Die beiden historischen Figuren, die im "nassen Fisch" auftauchen, Polizeipräsident Karl Zörgiebel und Kriminalrat Ernst Gennat, klagen in einem Gespräch über die hohe Zahl an Waffen, die in Berlin im Umlauf ist. Dabei ist im Versailler Vertrag festgelegt worden: Das deutsche Heer darf nicht größer als 100.000 Mann sein. Offiziell dürften also auch nur rund 100.000 Waffen im Umlauf sein. Die unzähligen Gewalterruptionen während der Weimarer Republik lassen aber vermuten, dass es deutlich mehr sind. Eine Erklärung: Neben dem offiziellen Heer gibt es Wehrverbände und Freikorps, die Waffen horten oder sich aus dem Ausland beschaffen. Oft werden sie von reichen Gönnern unterstützt, die in Russland Waffen kaufen und nach Deutschland schmuggeln, wo sie für den Tag X gehortet werden.

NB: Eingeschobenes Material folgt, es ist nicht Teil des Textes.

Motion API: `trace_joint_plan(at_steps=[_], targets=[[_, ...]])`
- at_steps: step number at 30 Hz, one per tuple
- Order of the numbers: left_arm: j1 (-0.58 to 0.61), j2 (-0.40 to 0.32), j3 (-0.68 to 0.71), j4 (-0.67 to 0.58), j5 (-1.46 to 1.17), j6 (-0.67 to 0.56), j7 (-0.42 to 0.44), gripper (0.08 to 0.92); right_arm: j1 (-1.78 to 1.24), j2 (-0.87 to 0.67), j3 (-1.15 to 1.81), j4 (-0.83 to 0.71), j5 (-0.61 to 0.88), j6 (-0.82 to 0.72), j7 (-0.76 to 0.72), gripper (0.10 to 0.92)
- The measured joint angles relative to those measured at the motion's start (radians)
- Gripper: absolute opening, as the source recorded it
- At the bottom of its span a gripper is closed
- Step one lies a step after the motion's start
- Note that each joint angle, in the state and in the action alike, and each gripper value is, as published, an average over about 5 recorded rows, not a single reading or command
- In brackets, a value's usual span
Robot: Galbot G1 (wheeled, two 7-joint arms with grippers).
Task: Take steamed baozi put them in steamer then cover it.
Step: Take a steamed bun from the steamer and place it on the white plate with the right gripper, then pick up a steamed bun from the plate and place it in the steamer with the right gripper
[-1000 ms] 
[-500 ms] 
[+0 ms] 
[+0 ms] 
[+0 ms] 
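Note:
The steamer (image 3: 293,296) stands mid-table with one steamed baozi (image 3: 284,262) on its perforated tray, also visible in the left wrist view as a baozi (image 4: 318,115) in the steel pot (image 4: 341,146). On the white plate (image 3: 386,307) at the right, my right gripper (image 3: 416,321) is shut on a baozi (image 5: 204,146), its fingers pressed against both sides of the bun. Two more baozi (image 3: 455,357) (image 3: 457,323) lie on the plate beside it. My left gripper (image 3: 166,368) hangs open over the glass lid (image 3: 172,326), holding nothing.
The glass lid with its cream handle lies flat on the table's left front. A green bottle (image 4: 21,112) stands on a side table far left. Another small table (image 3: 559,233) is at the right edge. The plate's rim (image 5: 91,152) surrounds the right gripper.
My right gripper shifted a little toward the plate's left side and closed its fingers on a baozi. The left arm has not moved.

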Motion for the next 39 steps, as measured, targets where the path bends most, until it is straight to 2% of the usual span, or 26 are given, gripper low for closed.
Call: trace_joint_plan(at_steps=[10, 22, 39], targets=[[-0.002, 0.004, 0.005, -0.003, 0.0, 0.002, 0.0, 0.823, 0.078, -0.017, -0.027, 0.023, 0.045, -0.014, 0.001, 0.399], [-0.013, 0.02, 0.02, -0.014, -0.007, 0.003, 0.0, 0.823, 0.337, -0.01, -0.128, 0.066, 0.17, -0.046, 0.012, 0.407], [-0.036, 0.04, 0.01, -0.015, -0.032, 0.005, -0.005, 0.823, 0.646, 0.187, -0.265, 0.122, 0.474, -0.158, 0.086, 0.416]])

Und dann ist da noch die Schwarze Reichswehr – eine im Geheimen arbeitende Parallel-Reichswehr. Sie ist illegal wird aber von vielen Politikern geduldet, weil die Meinung vorherrscht: Mit 100.000 Mann kann sich Deutschland nicht gegen seine Feinde verteidigen. Personal für die Schwarze Reichswehr zu finden, ist sehr einfach: Bei der reduzierten Truppenstärke ist es ein Leichtes, ehemalige Offiziere aus den hochgerüsteten Zeiten des Ersten Weltkriegs zu finden, die nichts mehr zu tun haben. Auch die Schwarze Reichswehr sucht händeringend nach Waffen, um die Weimarer Republik zu stürzen und die alte Ordnung wiederherzustellen. Und hier kommt der Rapallo-Vertrag ins Spiel: 1922 wird versucht, die Beziehungen zum einstigen Gegner Russland wieder zu normalisieren. Ein Plan, der sehr umstritten ist. Belegt ist, dass nach Unterzeichnung des Vertrages eine deutsche Fliegerschule auf russischem Gebiet entsteht. Und es spricht einiges dafür, dass dank dieser Annährung auch Waffen aus der Sowjetunion ihren Weg nach Deutschland finden.